果然,崔同话音未落,社长高群就问道:“有这个事情?”其他领导们也向两人投过来探询的目光。
“确实是有。赵乾也说了他的顾虑,但当时事发突然,其他人都没法去,只能派赵乾去了。而且我们也不是只派了他一个人,还有另一个记者林嫣跟着一起。”蒋方中异常镇定地说,“他和这个矿工家属是远得不能再远的远房亲戚。之所以明知他和矿工家属有亲戚关系还派他去,第一是因为我和韩正相信赵乾,赵乾是一名工作近三年的老记者,业务素养和职业道德素养都非常过硬,我们相信他绝对不会作出不符合报社规定的事情。第二,如果赵乾真的有为矿工家属谋私利的行为,跟他一起去的林嫣肯定会知道,也肯定会跟我们汇报。”
崔同并不肯善罢甘休:“赵乾会不会为矿工家属谋私利是一回事,你们明知报社规定却不遵守是另外一回事。社会新闻部30多号人,我就不信除了赵乾就派不出别人?”
韩正脸色都变了,刚想解释,一旁的蒋方中以目光制止了他。社会新闻部在周五晚上全员去后海游玩喝酒,当时只跟徐凌风说了声,他很痛快的就批准了。但现在在这个会上把这个事情说出来,社会新闻部倒是没什么,就怕给徐凌风惹上麻烦就不合适了。
尤其是徐凌风今天正好去参加政府部门的一个指令会议,没能来开会。徐凌风在的话,说出聚餐的事还好,他不在说出这个,不是把责任都推给徐凌风了吗?
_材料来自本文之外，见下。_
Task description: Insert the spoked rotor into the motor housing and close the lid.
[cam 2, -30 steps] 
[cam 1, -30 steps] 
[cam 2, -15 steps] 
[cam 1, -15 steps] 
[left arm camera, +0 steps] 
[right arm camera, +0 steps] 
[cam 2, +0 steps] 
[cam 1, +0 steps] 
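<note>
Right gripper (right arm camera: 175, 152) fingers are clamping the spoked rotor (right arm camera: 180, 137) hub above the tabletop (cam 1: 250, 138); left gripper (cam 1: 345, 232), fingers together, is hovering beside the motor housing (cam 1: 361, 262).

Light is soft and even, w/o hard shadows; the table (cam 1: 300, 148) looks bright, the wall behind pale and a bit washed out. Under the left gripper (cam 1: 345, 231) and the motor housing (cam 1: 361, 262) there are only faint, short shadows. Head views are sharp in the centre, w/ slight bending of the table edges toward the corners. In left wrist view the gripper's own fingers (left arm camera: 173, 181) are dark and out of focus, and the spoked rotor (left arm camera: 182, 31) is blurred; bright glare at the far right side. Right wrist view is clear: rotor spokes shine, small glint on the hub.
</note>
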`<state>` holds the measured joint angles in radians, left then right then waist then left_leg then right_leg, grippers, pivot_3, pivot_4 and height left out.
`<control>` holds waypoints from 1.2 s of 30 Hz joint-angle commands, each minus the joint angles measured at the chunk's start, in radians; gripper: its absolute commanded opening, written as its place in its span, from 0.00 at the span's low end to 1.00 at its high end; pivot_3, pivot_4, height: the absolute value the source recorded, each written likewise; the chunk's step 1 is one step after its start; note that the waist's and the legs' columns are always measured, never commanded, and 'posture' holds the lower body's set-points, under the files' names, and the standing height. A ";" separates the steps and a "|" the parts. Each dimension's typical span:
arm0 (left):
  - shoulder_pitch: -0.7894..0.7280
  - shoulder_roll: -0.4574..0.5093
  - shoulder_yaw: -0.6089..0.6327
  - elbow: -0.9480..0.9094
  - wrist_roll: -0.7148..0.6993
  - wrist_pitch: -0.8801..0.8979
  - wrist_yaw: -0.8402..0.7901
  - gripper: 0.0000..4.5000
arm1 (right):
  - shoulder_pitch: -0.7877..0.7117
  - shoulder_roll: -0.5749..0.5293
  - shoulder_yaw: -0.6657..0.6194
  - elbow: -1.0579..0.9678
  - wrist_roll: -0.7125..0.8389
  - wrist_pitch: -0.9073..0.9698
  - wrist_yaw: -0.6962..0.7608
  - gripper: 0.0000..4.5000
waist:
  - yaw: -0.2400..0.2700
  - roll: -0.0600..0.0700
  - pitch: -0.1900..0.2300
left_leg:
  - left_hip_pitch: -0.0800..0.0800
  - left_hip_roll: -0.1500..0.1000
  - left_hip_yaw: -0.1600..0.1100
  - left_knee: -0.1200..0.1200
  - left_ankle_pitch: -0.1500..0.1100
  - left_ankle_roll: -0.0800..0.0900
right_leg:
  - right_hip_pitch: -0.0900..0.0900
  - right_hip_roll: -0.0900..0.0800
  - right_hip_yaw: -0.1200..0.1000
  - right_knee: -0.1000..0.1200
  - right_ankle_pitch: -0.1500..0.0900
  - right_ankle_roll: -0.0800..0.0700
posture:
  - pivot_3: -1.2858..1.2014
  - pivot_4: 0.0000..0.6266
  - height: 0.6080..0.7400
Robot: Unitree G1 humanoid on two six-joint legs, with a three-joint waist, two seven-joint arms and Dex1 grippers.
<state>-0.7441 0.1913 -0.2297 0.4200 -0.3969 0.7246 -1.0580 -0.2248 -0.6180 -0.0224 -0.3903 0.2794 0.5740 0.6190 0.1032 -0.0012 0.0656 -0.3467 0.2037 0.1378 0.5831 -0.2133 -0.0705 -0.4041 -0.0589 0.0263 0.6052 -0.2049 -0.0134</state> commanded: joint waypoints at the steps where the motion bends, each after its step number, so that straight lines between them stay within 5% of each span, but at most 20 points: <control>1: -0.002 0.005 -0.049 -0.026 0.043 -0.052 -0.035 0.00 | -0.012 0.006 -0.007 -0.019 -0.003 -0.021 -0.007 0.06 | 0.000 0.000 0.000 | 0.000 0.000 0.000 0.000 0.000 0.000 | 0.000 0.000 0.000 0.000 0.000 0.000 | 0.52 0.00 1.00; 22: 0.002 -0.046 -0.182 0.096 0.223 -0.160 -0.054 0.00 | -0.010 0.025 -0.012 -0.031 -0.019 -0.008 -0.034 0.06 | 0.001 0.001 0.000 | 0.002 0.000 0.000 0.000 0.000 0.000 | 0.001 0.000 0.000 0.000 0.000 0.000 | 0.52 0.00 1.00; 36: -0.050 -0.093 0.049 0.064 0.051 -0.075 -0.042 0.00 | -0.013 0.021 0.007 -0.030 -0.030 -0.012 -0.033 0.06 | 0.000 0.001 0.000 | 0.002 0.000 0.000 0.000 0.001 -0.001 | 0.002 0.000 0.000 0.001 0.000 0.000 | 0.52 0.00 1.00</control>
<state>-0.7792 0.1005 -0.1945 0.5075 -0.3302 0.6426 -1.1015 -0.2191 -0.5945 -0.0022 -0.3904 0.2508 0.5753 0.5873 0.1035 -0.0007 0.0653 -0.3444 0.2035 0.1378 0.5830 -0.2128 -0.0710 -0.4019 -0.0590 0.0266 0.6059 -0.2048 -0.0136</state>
见他俩不说话,崔同更是咄咄逼人:“按报社规定,像赵乾这种行为是要开除的。”
“什么?”韩正一怒而起:“他并没有利用职务之便牟取私利的行为,何来开除之说?”
崔同阴沉地笑了一声,并不理会韩正,却道:“今天各位中心的老总,还有各部门的主任副主任都在这里,很多人都是从报社刚刚创刊就在的,你们应该都知道当时报社为什么制定这样一条规定,这条规定如果不遵守会有什么样的后果。韩正、蒋方中,你们也算是报社里的老人了,又主管社会新闻部这么多年,你们更该清楚的知道这个规定。”
他转向高社长:“高总,您想想,这次赵乾和林嫣被警方以敲诈勒索为名拘留,所幸是没事,如果,万一,被警方知道赵乾和矿工家属的亲戚关系,即使只是远亲,赵乾和林嫣能这么顺利脱身吗?一旦他俩不能顺利出来,报社绝对会被牵扯进去。而且,对于报社规定明知故犯,如果不从重处理,以后还怎么让其他人遵守?”
崔同所说的这个规定,其制定的初衷,报社稍微老一点的人都知道。据说燕报初创立时,并没有那么多的条条框框,在日常的采访、管理中都相对随意。
直到有一名记者,因为自家姐姐在买房后开发商迟迟不交房,他帮着姐姐和一帮买房人去找开发商讨说法。在谈判过程中,他情绪激动,掏出了自己的记者证,对开发商那边的负责人说了几句狠话,说如果不交房就需要给赔偿,不然就把这个事情曝光。他要的赔偿比较高,15万。
在他的吆喝下,其他的买房人也都跟着嚷嚷要求每户给15万延迟交房的赔偿。开发商这边的负责人把情况上报后,开发商的老总大怒,一气之下告到了燕报的主管部门,说这名记者恐吓企业,煽动闹事,同时索要巨额费用。对方还找了相应的关系向燕报施加压力。
当天的现场被办公室的监控录了下来,开发商所说的确实属实。报社难以为这名记者开脱,再加上上头有压力压下来,这名记者当时就被刑拘。
其实这名记者姐姐的遭遇是有新闻性的,由其他记者或同行以更公立的态度来报道会更好,而不是由他本人以记者的身份去亲自参与谈判。后来报社总结这件事情的教训,就制定了上述规定,明确和记者有利益关联的采访,当事记者不能去采访,有违反者一概开除。
韩正和蒋方中不是不清楚这个规定。但这件事已经过去小十年了。尽管韩正和蒋方中在刚来报社的头两年,曾听到领导们提起过这个教训,但最近几年已经较少提及。
但再没人提起,规定也毕竟是规定。尤其是身负舆论监督重任的社会新闻部,更应该遵守这个规定。
只怪那天的喝酒聚餐,大家都太忘形。其实如果采访顺利、没出什么岔子,什么事都不会有,但林嫣和赵乾一被栽赃、警方一介入,就被崔同这样的人拿出来说事了。